Summary: Polypharmacy

The Medication Maze After 65

By Syam Adusumilli · 2 min read
Executive Summary Read the full article.

George is 78. Every morning he opens a pill organizer the size of a paperback novel. Fourteen pills. Three prescribers. None of them has seen the complete list.

Over 90% of adults over 65 take at least one prescription medication. More than a third take five or more. Close to half of those over 80 are on five or more simultaneously. Each prescription was probably reasonable when written. Together, they constitute a system no single clinician designed or fully understands.

Medications accumulate through the prescribing cascade. A blood pressure drug causes swelling. A diuretic is added. The diuretic depletes potassium. A supplement is prescribed. The supplement irritates the stomach. A proton pump inhibitor follows. Each step makes clinical sense alone. In sequence, it is a chain reaction no one intended. Hospitalization accelerates the process: new drugs started during admission are frequently continued at discharge without a clear plan for stopping. Specialist fragmentation compounds it further: each doctor manages their domain while the interaction effects between domains go unreviewed.

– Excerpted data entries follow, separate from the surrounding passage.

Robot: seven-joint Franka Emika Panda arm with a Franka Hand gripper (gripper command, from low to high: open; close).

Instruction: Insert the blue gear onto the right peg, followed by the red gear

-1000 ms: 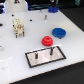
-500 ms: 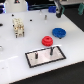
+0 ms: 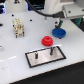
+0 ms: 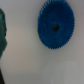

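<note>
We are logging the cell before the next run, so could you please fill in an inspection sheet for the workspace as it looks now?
Surface: white table, glossy.
Job's things: blue gear lies flat on the table, not on a peg; red gear lies beside it, near the plate; the taller peg is bare.
Clutter: pale blocky object towards the exterior view's left.
Gripper: gripper hangs over the blue gear; open or shut cannot be told.
Cables: dark cable behind the arm.
Surroundings: blurred, dark background.
</note>
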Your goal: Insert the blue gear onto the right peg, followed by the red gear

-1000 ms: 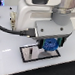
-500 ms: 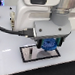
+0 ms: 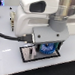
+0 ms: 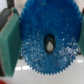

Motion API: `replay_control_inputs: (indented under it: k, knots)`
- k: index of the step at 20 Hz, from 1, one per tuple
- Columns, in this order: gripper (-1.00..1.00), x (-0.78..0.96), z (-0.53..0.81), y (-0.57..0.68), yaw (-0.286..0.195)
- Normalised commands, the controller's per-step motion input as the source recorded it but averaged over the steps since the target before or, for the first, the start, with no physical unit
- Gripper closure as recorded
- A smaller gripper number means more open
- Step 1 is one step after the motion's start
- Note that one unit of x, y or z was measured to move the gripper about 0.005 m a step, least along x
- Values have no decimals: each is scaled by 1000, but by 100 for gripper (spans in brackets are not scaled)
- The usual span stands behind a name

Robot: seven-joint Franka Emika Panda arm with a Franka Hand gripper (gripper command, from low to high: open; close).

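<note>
Blue gear point(image 4: 47, 42) clamped flat between green finger pads point(image 4: 9, 42), gripper point(image 3: 46, 48) closed on its rim. Held low over grey plate point(image 3: 30, 54). Pale spot visible through centre hole; peg contact indeterminate.

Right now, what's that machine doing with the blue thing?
A single robot arm's gripper is holding the blue gear, a toothed plastic disc with a centre hole, between its fingers. It hangs low over a grey plate with a black frame on the white table. In the wrist view something pale shows through the gear's hole, but it is too blurred to tell whether that is the peg. No red gear is in view.
</note>
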Motion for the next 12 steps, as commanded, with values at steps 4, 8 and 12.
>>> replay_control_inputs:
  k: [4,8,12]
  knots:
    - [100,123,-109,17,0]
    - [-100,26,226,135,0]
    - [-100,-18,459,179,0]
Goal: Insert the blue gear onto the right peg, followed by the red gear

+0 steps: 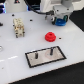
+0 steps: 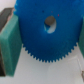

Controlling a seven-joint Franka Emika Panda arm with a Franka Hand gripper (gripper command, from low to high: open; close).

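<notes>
**A:** From the exterior view, we've got the white robot gripper [image 1: 61,18] up at the back of the white table [image 1: 12,60], and tucked under it is the bright blue round plastic gear [image 1: 61,21]. It looks lifted, though we can't say for sure that it's clear of the surface.

**B:** And the bright red round plastic gear with its raised hub [image 1: 50,36] sits alone on the table, between the gripper and the black-bordered grey rectangular plate [image 1: 46,56]. Nobody's touching it.

**A:** On that plate we see two upright pins. The darker, thicker one, the right peg [image 1: 51,50], stands bare. Nothing threaded on it yet.

**B:** There's also a small beige blocky object [image 1: 18,27] off toward the exterior view's left, well apart from the action.

**A:** Over to the wrist view, and the blue gear [image 2: 47,31] fills the frame, teeth crisp, centre hole open. A green finger pad [image 2: 10,47] presses against its edge, so we read the fingers as clamped on the gear; the opposite pad is barely visible.

**B:** So we'd judge it early days: blue gear grasped, still well away from the peg. Carrying it over, seating it, then fetching the red one all remain.
</notes>
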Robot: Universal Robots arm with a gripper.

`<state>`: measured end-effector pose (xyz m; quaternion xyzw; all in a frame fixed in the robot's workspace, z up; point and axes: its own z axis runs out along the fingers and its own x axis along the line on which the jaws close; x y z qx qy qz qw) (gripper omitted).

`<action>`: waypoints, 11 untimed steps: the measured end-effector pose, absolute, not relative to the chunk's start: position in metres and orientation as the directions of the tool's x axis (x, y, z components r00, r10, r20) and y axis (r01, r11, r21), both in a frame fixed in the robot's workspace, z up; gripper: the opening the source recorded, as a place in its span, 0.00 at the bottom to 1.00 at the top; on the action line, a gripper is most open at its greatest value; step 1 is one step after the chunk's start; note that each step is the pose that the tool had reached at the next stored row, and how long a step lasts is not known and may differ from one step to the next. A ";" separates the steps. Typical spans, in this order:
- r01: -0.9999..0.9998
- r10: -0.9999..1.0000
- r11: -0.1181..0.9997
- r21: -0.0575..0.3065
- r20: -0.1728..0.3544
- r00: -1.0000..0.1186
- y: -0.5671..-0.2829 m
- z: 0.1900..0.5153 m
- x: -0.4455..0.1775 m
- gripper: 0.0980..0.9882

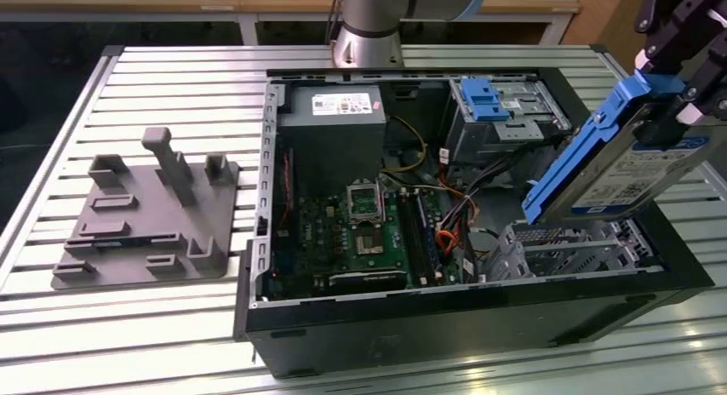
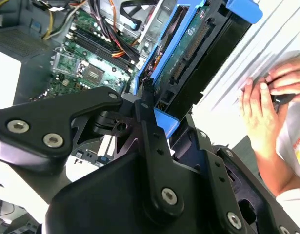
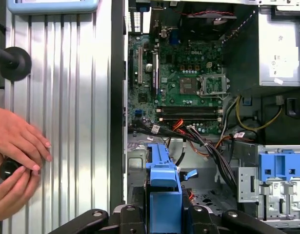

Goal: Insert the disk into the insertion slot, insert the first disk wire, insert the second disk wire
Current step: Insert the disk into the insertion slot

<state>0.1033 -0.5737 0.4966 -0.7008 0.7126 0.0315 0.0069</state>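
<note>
The gripper point(image 1: 672, 88) is clamped on the disk's point(image 1: 619, 169) upper end, holding it steeply tilted just above the slot point(image 1: 568, 246) at the exterior view's right. A clean entry likely needs the tilt flattened and the carrier edges squared to the slot's walls.

The disk point(image 1: 625, 169), a grey-silver drive with a white label in a bright blue plastic frame, hangs steeply tilted in the air, its lower end just above the slot point(image 1: 568, 252). The slot, a silver metal cage with perforated walls, sits low at the exterior view's right, the disk not yet in it.
</note>
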 end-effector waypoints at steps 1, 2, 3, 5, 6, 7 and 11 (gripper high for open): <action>-0.999 -0.998 0.015 0.035 -0.060 -0.018 -0.574 0.497 0.103 0.30; -0.999 -0.998 0.015 0.034 -0.067 -0.017 -0.575 0.497 0.103 0.30; -0.999 -0.997 0.015 0.034 -0.073 -0.017 -0.576 0.497 0.103 0.30; -0.999 -0.997 0.015 0.034 -0.075 -0.017 -0.576 0.497 0.103 0.30; -0.999 -0.997 0.015 0.034 -0.075 -0.017 -0.576 0.497 0.103 0.30; -0.999 -0.997 0.015 0.034 -0.075 -0.017 -0.576 0.497 0.103 0.30; -0.999 -0.997 0.015 0.034 -0.076 -0.017 -0.576 0.497 0.103 0.30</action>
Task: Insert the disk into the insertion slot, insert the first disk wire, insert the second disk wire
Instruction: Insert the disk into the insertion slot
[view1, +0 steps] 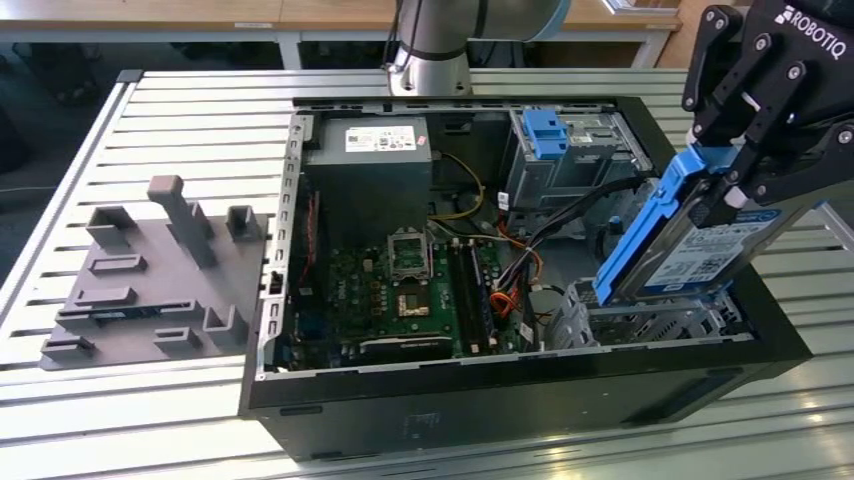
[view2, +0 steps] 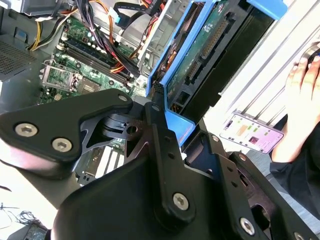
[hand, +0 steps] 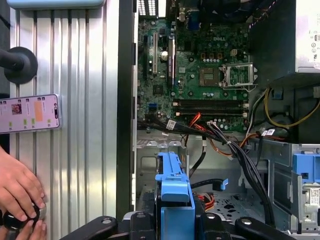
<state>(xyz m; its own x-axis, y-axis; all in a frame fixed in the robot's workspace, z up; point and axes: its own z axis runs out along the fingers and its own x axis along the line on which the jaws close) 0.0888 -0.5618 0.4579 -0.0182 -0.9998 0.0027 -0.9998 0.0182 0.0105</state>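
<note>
On the slatted aluminium table (view1: 174, 100), an open computer case (view1: 534, 410) lies on its side, with a grey moulded fixture (view1: 147, 280) at its nine o'clock in the exterior view. Inside the case: green motherboard (view1: 414, 290) in the middle, power supply (view1: 367, 165) at twelve, insertion slot (view1: 654, 320) at four. The gripper (view1: 731, 190) is clamped tight on the disk (view1: 687, 250), held tilted, lower end right at the slot. Contact, I can't tell. Seen in both wrist views: a phone (hand: 30, 114) on the slats, and a person's hand (hand: 17, 187) near it.
</note>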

The body at 78 does not process medications the way it did at 50. Kidney function declines, liver metabolism changes, body composition shifts. A dose appropriate at 60 may be excessive at 75. Sedating medications increase fall risk. Anticholinergic drugs carry cumulative burdens of confusion, constipation, and cognitive decline. Proton pump inhibitors reduce absorption of calcium, magnesium, and B12 when used long-term. Each additional medication increases adverse event risk not linearly but on a curve: by ten concurrent prescriptions, clinically meaningful interactions are near-certain.

Deprescribing, the supervised reduction of medications whose risks outweigh benefits, is supported by evidence and underused in practice. Physicians are trained in prescribing, not stopping. The 15-minute visit leaves no room for reviewing fourteen medications. Patients resist, having been told each pill is essential. The psychology is lopsided: starting feels like doing something, stopping feels like giving up.

Ask your doctor or pharmacist for a comprehensive medication review. Bring every bottle, including supplements and over-the-counter drugs. Ask about each one: is this still necessary, at this dose, for this body?